In the material below, tally the lines that include the string "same", then write down only the total.

> Data under study:
☆ ☆ ☆ ☆ ☆ ☆ ☆

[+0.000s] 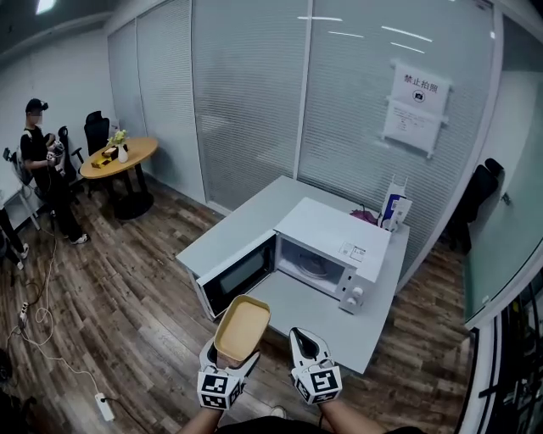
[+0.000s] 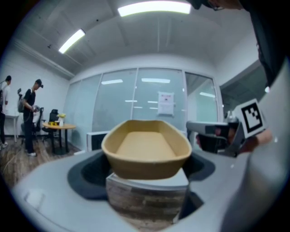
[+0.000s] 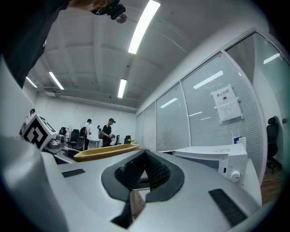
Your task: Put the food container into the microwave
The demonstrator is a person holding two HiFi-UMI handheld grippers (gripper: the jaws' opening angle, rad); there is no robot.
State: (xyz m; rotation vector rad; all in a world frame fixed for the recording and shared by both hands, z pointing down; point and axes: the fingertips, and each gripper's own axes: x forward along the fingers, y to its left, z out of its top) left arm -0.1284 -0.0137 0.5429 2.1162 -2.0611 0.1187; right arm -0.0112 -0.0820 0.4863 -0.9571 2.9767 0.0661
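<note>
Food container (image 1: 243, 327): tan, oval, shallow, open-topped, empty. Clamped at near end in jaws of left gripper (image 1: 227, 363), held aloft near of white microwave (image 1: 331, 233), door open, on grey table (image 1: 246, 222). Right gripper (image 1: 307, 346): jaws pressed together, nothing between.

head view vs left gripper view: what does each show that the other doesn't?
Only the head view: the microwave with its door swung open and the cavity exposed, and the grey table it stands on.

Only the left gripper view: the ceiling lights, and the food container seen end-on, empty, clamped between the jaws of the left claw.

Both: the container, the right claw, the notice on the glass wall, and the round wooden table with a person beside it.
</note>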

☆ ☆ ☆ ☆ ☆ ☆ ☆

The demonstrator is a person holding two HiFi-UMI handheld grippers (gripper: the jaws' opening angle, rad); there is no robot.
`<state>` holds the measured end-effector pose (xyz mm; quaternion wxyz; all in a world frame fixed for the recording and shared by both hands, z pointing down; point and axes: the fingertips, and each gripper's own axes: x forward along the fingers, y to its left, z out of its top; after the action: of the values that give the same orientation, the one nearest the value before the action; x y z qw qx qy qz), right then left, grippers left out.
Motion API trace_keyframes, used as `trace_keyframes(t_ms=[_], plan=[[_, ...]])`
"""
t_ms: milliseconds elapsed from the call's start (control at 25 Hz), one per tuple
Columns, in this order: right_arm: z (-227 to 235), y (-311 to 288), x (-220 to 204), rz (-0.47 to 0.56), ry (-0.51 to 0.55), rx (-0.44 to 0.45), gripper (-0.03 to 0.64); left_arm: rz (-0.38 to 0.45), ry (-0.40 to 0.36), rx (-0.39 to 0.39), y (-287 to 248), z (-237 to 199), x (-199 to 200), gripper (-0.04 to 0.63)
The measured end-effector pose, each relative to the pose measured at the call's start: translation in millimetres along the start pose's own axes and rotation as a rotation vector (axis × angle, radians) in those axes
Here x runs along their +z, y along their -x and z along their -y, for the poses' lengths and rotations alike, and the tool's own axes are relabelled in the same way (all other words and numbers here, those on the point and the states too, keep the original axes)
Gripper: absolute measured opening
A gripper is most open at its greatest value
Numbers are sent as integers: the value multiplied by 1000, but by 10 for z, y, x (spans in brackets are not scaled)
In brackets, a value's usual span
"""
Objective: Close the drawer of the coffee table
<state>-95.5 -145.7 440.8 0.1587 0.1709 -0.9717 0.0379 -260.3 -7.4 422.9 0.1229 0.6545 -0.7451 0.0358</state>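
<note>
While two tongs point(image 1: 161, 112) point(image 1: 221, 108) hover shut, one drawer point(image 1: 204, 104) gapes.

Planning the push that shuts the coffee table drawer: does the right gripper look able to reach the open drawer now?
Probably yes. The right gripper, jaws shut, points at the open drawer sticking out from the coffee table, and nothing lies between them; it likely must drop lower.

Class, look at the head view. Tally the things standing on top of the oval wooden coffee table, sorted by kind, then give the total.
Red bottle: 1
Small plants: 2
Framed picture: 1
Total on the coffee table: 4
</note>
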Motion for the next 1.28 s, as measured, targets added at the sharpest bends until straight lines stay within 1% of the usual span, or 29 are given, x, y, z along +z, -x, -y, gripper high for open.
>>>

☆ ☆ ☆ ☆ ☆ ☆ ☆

> Task output:
2